- _Records drawn from a dataset_:
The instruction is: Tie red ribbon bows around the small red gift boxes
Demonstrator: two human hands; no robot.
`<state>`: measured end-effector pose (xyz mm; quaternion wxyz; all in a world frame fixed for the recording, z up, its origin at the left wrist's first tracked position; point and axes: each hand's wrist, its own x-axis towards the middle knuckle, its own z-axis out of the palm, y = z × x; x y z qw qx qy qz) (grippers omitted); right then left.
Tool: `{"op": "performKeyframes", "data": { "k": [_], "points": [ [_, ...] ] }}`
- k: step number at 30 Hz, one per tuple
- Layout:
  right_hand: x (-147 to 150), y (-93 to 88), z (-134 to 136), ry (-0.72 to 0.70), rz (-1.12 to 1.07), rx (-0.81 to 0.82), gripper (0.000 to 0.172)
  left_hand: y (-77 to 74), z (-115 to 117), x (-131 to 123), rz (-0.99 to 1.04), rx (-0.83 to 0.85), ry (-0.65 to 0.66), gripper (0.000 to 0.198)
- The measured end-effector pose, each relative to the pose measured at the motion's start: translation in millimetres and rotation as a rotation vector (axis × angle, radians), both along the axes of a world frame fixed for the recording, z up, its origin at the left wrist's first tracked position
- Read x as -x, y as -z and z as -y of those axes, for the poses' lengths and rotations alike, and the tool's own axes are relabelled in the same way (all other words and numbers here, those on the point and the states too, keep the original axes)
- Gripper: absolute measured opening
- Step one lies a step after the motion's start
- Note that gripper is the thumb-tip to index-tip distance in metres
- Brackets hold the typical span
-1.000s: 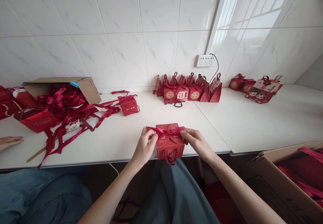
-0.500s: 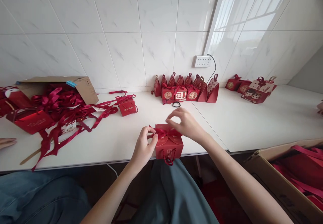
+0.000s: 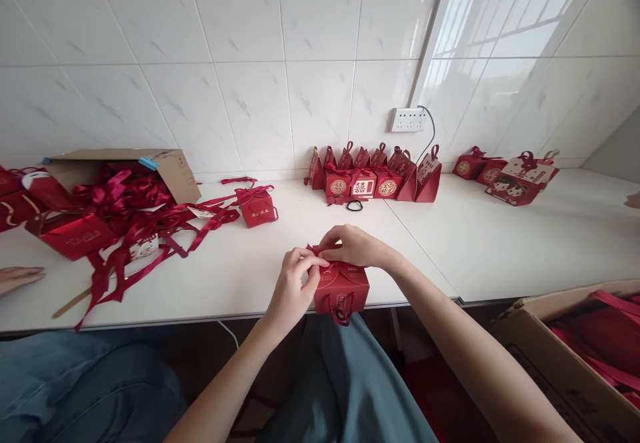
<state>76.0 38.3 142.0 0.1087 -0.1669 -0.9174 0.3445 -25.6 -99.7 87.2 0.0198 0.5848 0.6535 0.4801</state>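
Observation:
A small red gift box (image 3: pixel 344 290) with a cord handle stands at the near edge of the white table (image 3: pixel 240 276). A red ribbon (image 3: pixel 320 263) runs across its top. My left hand (image 3: pixel 295 286) is at the box's left top corner, fingers pinched on the ribbon. My right hand (image 3: pixel 353 246) lies over the top of the box, fingers curled down onto the ribbon beside my left fingertips. Most of the ribbon is hidden under both hands.
A tipped cardboard box (image 3: pixel 150 170) spills red ribbons (image 3: pixel 135 216) and red bags at left; one tied box (image 3: pixel 257 208) stands nearby. Finished boxes (image 3: pixel 365 176) line the wall, more (image 3: pixel 510 176) at right. Another person's hand (image 3: pixel 20 276) rests far left. A carton (image 3: pixel 575 356) sits lower right.
My right hand let go of the ribbon's right end, rose above the box, then came down onto its top next to my left fingers. My left hand stayed pinched on the ribbon.

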Motion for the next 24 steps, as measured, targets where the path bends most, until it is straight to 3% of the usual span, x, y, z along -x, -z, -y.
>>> {"op": "performKeyframes", "data": {
  "k": [4, 9, 13, 16, 18, 20, 22, 24],
  "points": [
    [0, 1.9, 0, -0.006, -0.04, -0.029, 0.014, -1.2, 0, 3, -0.044, -0.011, 0.046, 0.027],
    [3, 7.0, -2, 0.088, -0.083, 0.126, 0.011, -6.5, -1, 8, -0.157, 0.082, 0.157, 0.038],
    [-6, 10.9, -7, 0.28, -0.157, 0.099, 0.018, -11.3, -1, 9, -0.201, 0.125, 0.18, 0.043],
    [-32, 15.9, -13, 0.452, -0.139, 0.065, 0.032, -13.0, 0, 9, -0.216, 0.131, 0.187, 0.042],
    [-53, 20.1, -17, 0.421, 0.05, 0.136, 0.046, -12.7, 0, 8, -0.219, 0.13, 0.198, 0.042],
    [-70, 23.7, -20, 0.278, 0.202, 0.295, 0.054, -11.6, -1, 8, -0.215, 0.125, 0.205, 0.042],
    [-79, 25.7, -23, 0.193, 0.205, 0.415, 0.048, -10.5, -3, 8, -0.207, 0.118, 0.21, 0.042],
    [-78, 25.5, -27, 0.235, 0.109, 0.433, 0.039, -10.3, -4, 8, -0.203, 0.118, 0.216, 0.043]
  ]
}}
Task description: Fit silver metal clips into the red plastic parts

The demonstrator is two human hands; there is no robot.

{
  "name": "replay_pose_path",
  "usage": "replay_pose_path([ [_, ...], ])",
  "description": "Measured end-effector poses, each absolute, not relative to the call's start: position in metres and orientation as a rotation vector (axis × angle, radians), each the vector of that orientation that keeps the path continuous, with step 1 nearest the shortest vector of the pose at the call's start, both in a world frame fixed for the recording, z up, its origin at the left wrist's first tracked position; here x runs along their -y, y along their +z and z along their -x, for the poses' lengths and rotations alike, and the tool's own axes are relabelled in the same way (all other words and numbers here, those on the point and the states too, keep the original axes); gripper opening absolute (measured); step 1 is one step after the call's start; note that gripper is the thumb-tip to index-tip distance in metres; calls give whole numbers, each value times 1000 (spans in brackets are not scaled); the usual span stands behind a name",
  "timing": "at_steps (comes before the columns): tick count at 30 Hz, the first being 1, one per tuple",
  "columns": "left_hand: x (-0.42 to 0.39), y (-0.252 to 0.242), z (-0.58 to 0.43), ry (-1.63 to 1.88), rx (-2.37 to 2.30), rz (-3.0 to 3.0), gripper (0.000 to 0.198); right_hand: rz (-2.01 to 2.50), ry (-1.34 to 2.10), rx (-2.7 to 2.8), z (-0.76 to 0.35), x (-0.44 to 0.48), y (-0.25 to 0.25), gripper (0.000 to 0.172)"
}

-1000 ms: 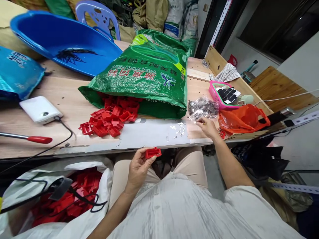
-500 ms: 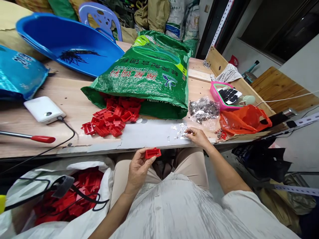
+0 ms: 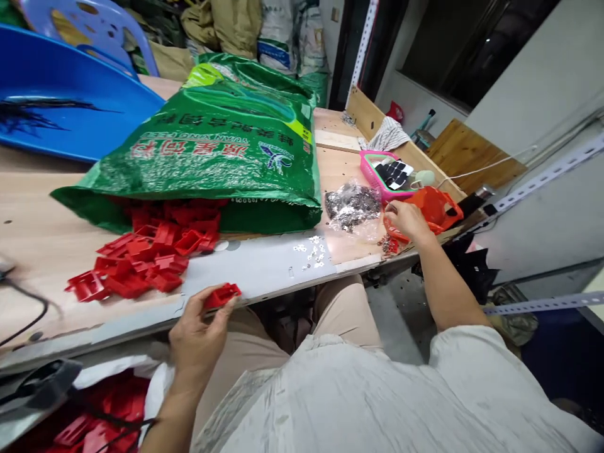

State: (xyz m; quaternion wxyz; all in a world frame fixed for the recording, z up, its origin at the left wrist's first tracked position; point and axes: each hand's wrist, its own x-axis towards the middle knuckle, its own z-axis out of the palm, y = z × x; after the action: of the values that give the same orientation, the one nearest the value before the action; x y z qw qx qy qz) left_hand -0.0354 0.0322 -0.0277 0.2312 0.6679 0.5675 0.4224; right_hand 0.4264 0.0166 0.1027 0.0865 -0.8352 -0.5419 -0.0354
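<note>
My left hand (image 3: 201, 333) is closed on a small red plastic housing (image 3: 223, 296), held by thumb and fingers at the table's front edge, its hollow side partly showing. Reaching over to the right side, my right hand (image 3: 409, 220) is at the near side of an orange plastic bag (image 3: 436, 207). Its fingers are bent together, and whatever they hold is too small to make out. Just below that hand lies a little heap of tiny red and metal parts (image 3: 389, 245). Small flat metal pieces (image 3: 310, 253) are scattered on the grey sheet (image 3: 255, 267) between my hands.
A green feed sack (image 3: 221, 151) spills red housings (image 3: 146, 255) onto the table. Beyond are a blue basin (image 3: 104, 135) and a clear bag of metal pieces (image 3: 353, 206). A pink basket (image 3: 372, 170) stands at right. A white sack (image 3: 160, 384) with red housings sits below left.
My right hand has left the scattered metal pieces and moved right to the orange bag. The left hand still holds the red housing. The whole view has turned to the right.
</note>
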Motion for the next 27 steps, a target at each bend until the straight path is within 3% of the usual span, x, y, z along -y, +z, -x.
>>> replay_pose_path([
  [7, -65, -25, 50, 1140, -1883, -2020, 45, 2781, 54, 1609, -453, -23, 106, 23],
  [11, -71, -28, 52, 1144, -1894, -2000, 50, 2762, 119, 1628, -456, -28, 96, 16],
  [19, -72, -29, 48, 1165, -1847, -2010, 54, 2617, 96, 1628, -449, -57, 94, 20],
  [24, -73, -33, 51, 1169, -1832, -2071, 55, 2474, 69, 1627, -428, -89, 92, 34],
  [27, -74, -34, 52, 1218, -1794, -2096, 54, 2377, 77, 1606, -415, -111, 86, 60],
])
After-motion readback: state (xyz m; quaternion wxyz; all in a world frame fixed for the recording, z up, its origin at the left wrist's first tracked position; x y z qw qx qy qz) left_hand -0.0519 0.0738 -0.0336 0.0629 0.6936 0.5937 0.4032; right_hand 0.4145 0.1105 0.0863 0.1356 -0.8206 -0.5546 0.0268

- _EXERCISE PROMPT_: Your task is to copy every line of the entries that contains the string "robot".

- _RESPONSE TO THIS TASK_:
Demonstrator: two human hands; no robot.
The demonstrator is two human hands; there is no robot.

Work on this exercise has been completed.